Wanda Nara volvió a encender el escándalo con Mauro Icardi y dejó en claro que el conflicto está lejos de terminar. La conductora interrumpió las grabaciones de MasterChef para hablar en vivo con Mariana Calabró en DDM y expuso, sin filtros, el nuevo frente judicial que planea junto a su abogada Ana Rosenfeld.
Durante la charla, Wanda fue directa al hueso y se refirió a la millonaria deuda alimentaria que el futbolista del Galatasaray mantiene con sus hijas. Ante la falta de pago, deslizó una medida contundente: pedirle a la Justicia el embargo y posible remate de la llamada “casa de los sueños”, una jugada límite que ya estaría en estudio.

Según explicó, Rosenfeld avanzará con la tenacidad que la caracteriza para lograr cobrar lo adeudado, incluso si eso implica ir contra propiedades en el exterior.
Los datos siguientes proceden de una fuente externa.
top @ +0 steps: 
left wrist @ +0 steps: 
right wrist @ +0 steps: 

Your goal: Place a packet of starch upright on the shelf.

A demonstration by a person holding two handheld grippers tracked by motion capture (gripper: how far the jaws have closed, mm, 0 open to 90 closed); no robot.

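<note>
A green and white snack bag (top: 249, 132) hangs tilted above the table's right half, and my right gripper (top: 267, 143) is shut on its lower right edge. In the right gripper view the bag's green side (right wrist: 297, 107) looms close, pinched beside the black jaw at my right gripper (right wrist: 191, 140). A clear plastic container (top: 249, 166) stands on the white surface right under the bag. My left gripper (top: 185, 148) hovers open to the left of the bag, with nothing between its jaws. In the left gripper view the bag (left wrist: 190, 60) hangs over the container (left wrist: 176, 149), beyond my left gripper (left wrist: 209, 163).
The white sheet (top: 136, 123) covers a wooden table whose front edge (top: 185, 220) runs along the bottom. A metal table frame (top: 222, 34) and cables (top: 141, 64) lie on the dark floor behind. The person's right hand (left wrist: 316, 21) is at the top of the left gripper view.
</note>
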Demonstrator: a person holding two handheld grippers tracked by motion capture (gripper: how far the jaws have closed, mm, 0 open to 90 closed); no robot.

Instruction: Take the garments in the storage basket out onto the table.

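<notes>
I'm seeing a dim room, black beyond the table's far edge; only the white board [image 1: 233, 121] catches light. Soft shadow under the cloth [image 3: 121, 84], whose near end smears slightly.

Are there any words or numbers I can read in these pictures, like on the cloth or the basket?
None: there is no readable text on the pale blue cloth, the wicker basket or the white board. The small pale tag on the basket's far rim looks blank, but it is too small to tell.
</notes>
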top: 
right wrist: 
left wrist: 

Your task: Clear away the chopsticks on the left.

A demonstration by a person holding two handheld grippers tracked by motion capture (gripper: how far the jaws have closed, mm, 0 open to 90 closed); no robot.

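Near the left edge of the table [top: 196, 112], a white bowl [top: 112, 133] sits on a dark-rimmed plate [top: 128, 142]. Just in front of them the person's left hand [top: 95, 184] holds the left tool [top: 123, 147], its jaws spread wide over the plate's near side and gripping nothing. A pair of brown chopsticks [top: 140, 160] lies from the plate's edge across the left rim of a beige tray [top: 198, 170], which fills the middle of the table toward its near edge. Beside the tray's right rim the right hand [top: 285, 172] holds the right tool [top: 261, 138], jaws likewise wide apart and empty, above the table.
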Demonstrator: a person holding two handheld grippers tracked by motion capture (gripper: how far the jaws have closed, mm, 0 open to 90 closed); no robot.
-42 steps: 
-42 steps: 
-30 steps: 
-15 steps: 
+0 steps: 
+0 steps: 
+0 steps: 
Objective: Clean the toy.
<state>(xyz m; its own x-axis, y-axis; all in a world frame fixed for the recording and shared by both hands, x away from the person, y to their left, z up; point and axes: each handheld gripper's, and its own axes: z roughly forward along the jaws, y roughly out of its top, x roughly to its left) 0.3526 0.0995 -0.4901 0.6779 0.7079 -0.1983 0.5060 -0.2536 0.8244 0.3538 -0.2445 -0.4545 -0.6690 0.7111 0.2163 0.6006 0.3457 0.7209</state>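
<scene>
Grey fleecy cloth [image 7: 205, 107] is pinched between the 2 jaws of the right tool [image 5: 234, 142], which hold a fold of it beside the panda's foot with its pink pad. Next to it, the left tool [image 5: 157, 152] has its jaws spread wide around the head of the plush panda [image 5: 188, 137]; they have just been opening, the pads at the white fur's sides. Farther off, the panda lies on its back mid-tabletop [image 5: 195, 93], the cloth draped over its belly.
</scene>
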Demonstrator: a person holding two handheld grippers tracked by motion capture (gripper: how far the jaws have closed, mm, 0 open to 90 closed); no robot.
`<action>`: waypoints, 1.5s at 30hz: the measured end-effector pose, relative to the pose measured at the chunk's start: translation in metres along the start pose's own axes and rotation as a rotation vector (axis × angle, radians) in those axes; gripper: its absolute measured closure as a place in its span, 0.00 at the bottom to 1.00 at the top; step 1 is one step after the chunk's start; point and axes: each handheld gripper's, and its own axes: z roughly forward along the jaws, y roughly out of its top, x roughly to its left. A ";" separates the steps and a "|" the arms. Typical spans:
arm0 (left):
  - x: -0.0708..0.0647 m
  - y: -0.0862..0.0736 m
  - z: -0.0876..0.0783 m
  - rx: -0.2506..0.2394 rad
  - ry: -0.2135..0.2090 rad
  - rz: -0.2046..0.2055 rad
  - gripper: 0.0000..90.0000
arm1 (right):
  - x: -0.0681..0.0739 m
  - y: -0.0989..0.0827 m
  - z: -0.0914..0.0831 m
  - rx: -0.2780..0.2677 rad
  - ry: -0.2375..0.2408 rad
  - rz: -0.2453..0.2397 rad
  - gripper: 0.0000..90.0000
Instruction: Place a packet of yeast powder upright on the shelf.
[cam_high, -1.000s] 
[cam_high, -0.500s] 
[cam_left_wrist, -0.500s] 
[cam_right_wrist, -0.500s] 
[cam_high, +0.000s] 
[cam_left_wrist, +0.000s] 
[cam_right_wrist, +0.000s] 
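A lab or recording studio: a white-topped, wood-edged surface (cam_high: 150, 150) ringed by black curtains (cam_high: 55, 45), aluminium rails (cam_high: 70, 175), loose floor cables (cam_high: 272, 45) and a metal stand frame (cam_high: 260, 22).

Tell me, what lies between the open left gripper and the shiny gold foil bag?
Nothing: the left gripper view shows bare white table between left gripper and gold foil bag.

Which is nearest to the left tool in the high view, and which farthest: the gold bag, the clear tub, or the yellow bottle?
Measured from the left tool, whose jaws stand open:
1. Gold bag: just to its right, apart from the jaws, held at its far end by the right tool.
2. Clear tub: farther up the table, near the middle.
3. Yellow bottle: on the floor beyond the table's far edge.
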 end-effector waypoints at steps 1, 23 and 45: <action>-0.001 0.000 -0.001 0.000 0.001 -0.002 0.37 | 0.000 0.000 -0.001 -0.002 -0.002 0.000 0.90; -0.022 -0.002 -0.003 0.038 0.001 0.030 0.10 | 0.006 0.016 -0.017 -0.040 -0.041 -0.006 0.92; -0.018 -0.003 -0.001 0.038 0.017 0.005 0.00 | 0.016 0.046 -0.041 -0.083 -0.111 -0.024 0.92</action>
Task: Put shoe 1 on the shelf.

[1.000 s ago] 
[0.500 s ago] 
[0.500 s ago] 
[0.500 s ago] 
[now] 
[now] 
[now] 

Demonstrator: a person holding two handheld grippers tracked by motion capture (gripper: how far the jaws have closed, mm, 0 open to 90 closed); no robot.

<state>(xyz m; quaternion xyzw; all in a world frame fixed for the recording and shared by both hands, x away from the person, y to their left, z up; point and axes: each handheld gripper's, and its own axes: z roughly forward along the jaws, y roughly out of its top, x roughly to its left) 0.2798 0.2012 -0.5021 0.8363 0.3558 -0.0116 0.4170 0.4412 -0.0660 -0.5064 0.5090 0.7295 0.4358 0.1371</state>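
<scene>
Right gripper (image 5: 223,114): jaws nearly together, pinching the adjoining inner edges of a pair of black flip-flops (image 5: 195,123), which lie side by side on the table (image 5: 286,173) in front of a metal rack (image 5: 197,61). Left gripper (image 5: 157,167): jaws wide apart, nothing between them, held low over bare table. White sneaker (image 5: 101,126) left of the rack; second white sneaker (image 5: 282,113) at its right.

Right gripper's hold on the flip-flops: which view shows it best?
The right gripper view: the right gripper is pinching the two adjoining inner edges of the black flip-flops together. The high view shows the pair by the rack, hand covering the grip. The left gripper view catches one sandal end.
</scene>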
Pero lo más llamativo llegó con una revelación personal: Wanda aseguró que está reclamando una compensación económica por el lucro cesante durante su matrimonio, al sostener que durante años no se le permitió trabajar.
Lejos de retroceder, también aclaró que las causas penales siguen su curso, con más de diez testigos que declararon sobre hechos ocurridos en Argentina. Además, denunció que pertenencias suyas y de sus hijas, enviadas a Milán en una supuesta mudanza organizada por Icardi, hoy estarían perdidas y sin paradero conocido, sumando un nuevo capítulo a una guerra que no da tregua.